I thought rwsem was supposed to queue read and write waiters in order,
at least on x86?  Though I suppose that might not matter much since we
can only run one writer at a time vs. waking up all the readers at once.
Now I'm wondering if there ever was a time when the readers all got
batched to the front and starved the writers, but eh I haven't drank
enough coffee to remember things like that. :P

(I wonder what would happen if rw_semaphore decided to wake up some
number of the readers in the rwsem wait_list, not just the ones at the
front...)

> >
> > http://xfs.org/index.php/XFS_FAQ#Q:_What_information_should_I_include_when_reporting_a_problem.3F
> >
> 
> Granted, I wasn't reported a problem is the traditional sense of "what is
> the cause?" - that I know. I was asking why this change between xfs
> and other fs.
> I gathered a lot of traces and analysis from different tools and on
> different kernels
> during the investigation, so pouring them at all once would have been counter
> productive.
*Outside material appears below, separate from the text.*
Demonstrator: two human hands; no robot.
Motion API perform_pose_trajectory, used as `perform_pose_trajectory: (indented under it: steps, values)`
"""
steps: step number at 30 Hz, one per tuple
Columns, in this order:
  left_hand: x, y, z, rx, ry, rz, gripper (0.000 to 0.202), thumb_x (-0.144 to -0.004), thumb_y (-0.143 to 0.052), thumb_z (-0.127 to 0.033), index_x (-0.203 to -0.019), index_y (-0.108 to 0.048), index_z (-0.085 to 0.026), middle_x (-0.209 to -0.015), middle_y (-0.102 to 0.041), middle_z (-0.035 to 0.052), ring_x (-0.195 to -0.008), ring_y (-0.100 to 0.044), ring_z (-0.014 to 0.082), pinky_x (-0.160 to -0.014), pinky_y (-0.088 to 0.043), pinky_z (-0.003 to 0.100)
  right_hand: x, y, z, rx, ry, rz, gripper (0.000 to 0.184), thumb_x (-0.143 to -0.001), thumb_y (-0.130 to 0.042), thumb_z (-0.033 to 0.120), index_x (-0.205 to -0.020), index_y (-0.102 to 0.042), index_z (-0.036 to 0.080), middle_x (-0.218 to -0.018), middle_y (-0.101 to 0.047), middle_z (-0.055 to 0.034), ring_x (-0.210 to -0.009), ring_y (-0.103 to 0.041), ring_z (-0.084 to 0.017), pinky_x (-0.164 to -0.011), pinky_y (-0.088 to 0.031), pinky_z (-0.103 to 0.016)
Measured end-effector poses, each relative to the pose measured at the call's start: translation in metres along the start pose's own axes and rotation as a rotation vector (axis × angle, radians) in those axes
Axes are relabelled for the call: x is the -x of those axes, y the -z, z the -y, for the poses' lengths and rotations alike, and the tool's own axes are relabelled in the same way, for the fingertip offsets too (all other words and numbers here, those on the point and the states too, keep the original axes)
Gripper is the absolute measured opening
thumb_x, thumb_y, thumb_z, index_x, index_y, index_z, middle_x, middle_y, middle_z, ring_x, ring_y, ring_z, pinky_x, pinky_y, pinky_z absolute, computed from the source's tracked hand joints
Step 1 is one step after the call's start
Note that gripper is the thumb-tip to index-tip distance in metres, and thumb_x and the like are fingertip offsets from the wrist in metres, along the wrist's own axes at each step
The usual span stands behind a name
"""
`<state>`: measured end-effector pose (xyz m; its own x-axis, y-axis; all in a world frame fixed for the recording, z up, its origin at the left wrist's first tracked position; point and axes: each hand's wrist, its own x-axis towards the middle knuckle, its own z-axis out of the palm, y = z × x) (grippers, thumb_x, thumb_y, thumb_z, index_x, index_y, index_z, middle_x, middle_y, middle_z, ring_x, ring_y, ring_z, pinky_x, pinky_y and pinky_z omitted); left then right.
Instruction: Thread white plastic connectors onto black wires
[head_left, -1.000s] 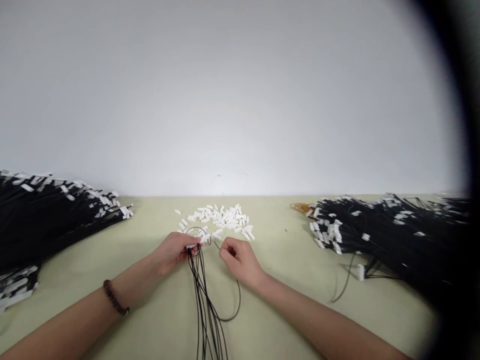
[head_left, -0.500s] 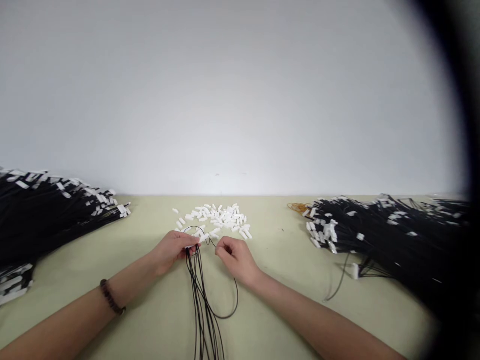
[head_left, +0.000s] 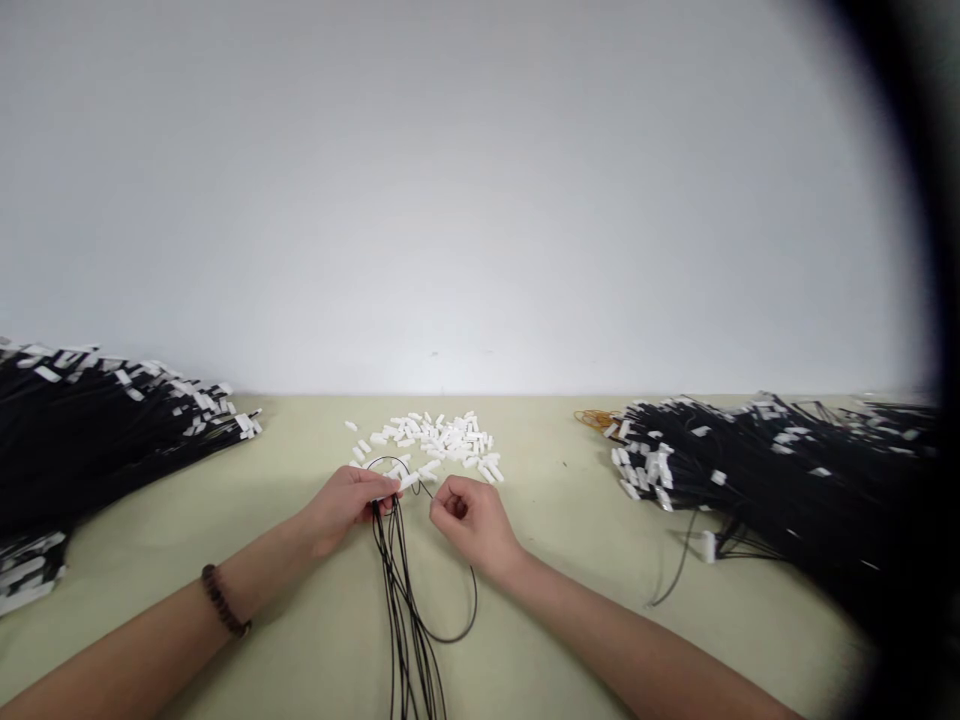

I'll happily provide any required analysis per demand.
> 
> > > Compared to ext4, avg. read latency on RAID of spindles
> > > can be two orders of magnitude higher (>100ms).
> > > I can provide more performance numbers if needed with fio,
> > > but they won't surprise anyone considering the extra lock.
> > >
> > > This workload simulates a performance issue we are seeing
> > > on deployed systems. There are other ways for us to work
> > > around the issue, not using xfs on those systems would be
> > > one way, but I wanted to figure out the reason for this
> > > behavior first.
> >
> > The workload is 8 threads doing random 8k random reads and
> > 8 threads doing random writes to a single 5GB file?
> 
> Yes. To a preallocated file.
> 
> >
> > I'd be interested in seeing if a fio workload using 16 randrw
> > threads demonstrate the same latency profile (i.e. threads aren't
> > exclusively read- or write- only), or is profile coming about
> > specifically because you have dedicated write-only threads that will
> > continually bash on the IO locks and hence starve readers?
> 
> I guess it depends on the rw mix. With 50% r/w mix run on kernel
> 4.20.7-1.el7, long latencies are mostly on the write ops.
> 
> Gist of fio output inline and full output attached (Sorry, for folks who
> don't like scrolling down):
> 
> ---XFS---
> fio -filename=/xfsfolder/largefile1/00000001/00000001 -direct=0
> -iodepth 1 -thread -rw=randrw -rwmixread=50 -ioengine=psync -bs=8k
> -size=5G -numjobs=16 -runtime=60 -group_reporting -name=randrw_16th_8k
> ...
>    read: IOPS=264, BW=2117KiB/s (2168kB/s)(124MiB/60045msec)
>     clat (usec): min=148, max=491768, avg=39432.35, stdev=23039.80
> ...
>   write: IOPS=268, BW=2149KiB/s (2201kB/s)(126MiB/60045msec)
>     clat (usec): min=4, max=477942, avg=20673.33, stdev=26613.06
> 
> ---EXT4---
> fio -filename=/ext4folder/largefile1/00000001/00000001 -direct=0
> -iodepth 1 -thread -rw=randrw -rwmixread=50 -ioengine=psync -bs=8k
> -size=5G -numjobs=16 -runtime=60 -group_reporting -name=randrw_16th_8k
> ...
>    read: IOPS=1409, BW=11.0MiB/s (11.5MB/s)(662MiB/60100msec)
>     clat (usec): min=3, max=1488.6k, avg=11313.66, stdev=22312.95
> ...
>   write: IOPS=1418, BW=11.1MiB/s (11.6MB/s)(666MiB/60100msec)
>     clat (usec): min=4, max=7202, avg=19.68, stdev=40.91
> 
> >
> > > My question is, is the purpose of this lock syncing
> > > dio/buffered io?
> >
> > That's one part of it. The other is POSIX atomic write semantics.
> >
> > https://pubs.opengroup.org/onlinepubs/009695399/functions/read.html
> >
> > "I/O is intended to be atomic to ordinary files and pipes and FIFOs.
> > Atomic means that all the bytes from a single operation that started
> > out together end up together, without interleaving from other I/O
> > operations."
> >
> > i.e. that independent read()s should see a write() as a single
> > atomic change. hence if you do a read() concurrently with a write(),
> > the read should either run to completion before the write, or the
> > write run to completion before the read().
> >
> > XFS is the only linux filesystem that provides this behaviour.
> >
> > ext4 and other filesytsems tha thave no buffered read side locking
> > provide serialisation at page level, which means an 8kB read racing
> > with a 8kB write can return 4k from the new write and 4k from the
> > yet-to-be-written part of the file. IOWs, the buffered read gets
> > torn.
> >
> 
> I see... Are you aware of any applications that depend on this POSIX
> atomic write behavior? It would seem very unlikely that such applications
> exist, if only xfs provides this guaranty on Linux...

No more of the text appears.